Сказав это, девушка залилась горькими слезами, как ребенок, у которого отняли любимую игрушку.
Донья Арасели была в растерянности. Она подумала о том, что неудачи преследуют ее во всем, что касается любовных дел, как тех, в которых она играла первую роль, так и в том, в котором она играла третью. Рок безбрачия преследовал ее. Это все понимали. Жестокая судьба гнала от нее бога Гименея. Раньше, в молодости, ей не удалось собственное замужество, теперь, в старости, ничего не вышло со сватовством. Вот какие печальные мысли теснились в ее голове, и она тоже расплакалась. Дуэт безутешно оплакивал несостоявшуюся любовь доктора Фаустино.
Казалось, это скорбят матери, как скорбели когда-то матери на острове Крите и на других островах, оплакивая кровных своих сыновей, которых вели к жертвеннику на заклание, чтобы умилостивить великих богов Кабуров[73] и других неумолимых духов преисподней, ревниво охраняющих сокрытые в недрах земли металлы.
Наконец, вдоволь наплакавшись, они утерли слезы и должны были признать, что делу ничем помочь нельзя.
В тот день, как всегда, светило яркое солнце. Потом пришла ночь, и были все звезды, и ни один цветок не уронил ни единого лепестка. Днем Констансия, как обычно, вышла на прогулку, а вечером принимала гостей. Она была спокойна, словно ничего не изменилось, как не изменились солнце, звезды и цветы.
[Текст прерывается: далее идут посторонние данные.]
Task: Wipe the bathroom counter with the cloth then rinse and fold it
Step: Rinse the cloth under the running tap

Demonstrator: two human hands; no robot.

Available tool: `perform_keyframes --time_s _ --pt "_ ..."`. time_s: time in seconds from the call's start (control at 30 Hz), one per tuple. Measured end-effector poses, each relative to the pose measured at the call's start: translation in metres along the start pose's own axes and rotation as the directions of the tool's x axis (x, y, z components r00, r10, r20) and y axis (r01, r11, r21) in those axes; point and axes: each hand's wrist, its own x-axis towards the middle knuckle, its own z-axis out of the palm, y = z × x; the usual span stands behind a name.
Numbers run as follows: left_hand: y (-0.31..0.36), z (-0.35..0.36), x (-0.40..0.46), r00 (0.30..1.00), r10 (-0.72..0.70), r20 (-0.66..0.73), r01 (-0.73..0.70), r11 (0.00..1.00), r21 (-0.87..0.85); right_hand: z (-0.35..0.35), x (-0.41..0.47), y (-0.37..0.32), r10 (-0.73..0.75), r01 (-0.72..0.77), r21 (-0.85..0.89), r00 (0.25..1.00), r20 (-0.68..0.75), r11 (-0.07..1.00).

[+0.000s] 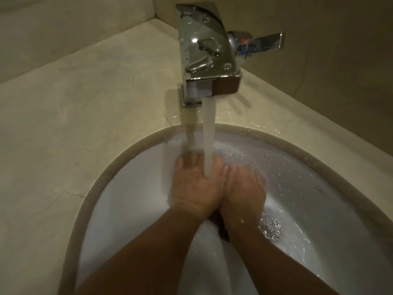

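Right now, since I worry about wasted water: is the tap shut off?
No, a steady stream pours from the faucet onto the left hand and right hand, held together over the sink.

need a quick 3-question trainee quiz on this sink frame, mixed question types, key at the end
1. True or false: water is running from the faucet onto the left hand.
2. Where are both hands? A) flat on the counter B) down in the sink basin, side by side C) on the faucet lever
3. Short answer: can the cloth be clearly seen, and where is the drain relative to the right hand?

Key:
1. True. The stream lands on the left hand, near where the two hands meet.
2. B
3. Not clearly; only a dark patch shows between the wrists, which may be the cloth. The drain lies to the right of the right hand, nearer the camera.
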Motion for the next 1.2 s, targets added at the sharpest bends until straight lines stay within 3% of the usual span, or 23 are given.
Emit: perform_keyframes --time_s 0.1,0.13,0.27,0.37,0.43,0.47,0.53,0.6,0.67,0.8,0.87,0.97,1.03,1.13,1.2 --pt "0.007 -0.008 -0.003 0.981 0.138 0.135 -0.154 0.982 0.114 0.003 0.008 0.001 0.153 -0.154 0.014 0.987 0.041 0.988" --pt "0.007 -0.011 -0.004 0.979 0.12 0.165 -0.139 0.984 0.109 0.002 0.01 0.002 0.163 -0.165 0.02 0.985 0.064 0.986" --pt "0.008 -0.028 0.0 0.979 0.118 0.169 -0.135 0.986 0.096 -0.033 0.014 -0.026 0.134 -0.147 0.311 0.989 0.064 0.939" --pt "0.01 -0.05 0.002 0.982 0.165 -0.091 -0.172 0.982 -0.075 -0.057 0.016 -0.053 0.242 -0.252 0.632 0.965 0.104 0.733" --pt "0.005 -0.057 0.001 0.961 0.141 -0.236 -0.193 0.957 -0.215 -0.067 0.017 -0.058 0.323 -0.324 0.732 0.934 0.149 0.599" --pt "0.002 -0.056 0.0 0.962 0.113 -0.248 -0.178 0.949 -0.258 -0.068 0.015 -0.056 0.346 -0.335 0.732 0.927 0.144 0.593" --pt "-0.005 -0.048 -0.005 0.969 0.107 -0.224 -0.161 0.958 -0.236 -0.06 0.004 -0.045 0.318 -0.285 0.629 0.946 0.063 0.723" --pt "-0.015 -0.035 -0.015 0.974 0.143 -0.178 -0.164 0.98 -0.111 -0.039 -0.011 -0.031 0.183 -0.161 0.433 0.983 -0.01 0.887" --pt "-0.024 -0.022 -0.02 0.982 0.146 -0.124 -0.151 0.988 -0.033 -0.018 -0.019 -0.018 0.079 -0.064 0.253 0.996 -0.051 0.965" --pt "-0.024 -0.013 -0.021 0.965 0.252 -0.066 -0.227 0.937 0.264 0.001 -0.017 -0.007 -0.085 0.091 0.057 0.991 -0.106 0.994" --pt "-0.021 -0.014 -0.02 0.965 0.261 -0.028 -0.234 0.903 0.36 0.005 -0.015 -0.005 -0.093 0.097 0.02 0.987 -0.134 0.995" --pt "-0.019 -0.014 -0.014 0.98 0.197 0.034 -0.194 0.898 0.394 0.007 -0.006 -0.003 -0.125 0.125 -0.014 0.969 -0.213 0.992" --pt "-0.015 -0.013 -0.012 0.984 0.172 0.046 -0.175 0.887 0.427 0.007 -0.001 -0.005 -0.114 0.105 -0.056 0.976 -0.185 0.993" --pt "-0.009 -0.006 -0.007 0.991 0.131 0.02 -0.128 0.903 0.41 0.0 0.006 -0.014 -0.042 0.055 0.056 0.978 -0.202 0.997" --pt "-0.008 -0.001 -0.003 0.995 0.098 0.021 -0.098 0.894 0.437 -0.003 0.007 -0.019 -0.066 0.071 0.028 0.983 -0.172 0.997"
Донья Арасели тоже пыталась скрыть дурное настроение, но сделать это так, как сделала Констансия, ей не удалось. По заведенному обычаю она села за карты. Проигрывая, донья Арасели всегда волновалась и сердилась, а в тот вечер – особенно. Она жаловалась на свою злую судьбу, вздыхала, сопела, а когда маркиз де Гуадальбарбо трижды не очень вежливо подтолкнул ее локтем, назвала его грубияном. Ее даже подмывало обозвать его шулером. Вот до какой степени донья Арасели потеряла власть над собой и забыла правила приличия!
В час пополуночи доктор в сопровождении Респетильи снова направился к садовой решетке. Донья Констансия запаздывала больше, чем обычно. Наконец она появилась, заплаканная, взволнованная и печальная.
– Фаустино, – сразу начала она, – отцу все известно. Не знаю, кто ему сказал. Он вырвал у меня обещание больше с тобой не встречаться. Отец решительно против нашей любви, и я не могу противиться его воле. Неумолимый рок разлучает нас. Забудь меня. Пожалей меня. Теряя тебя, я хочу открыть тебе мою душу. Я не могу больше скрывать: я люблю тебя!
Это «я люблю тебя» должно было подсластить горькую пилюлю плохо замаскированного отказа. Но доктор понял это «люблю тебя» (может быть, он и не ошибался: чужая душа – потемки) как самую главную правду в прощальных словах доньи Констансии. Он тут же сказал, что похитит ее, увезет ее хоть сейчас, и заверил, что из любви к ней готов преодолеть все трудности и не побоится гнева сильных мира сего.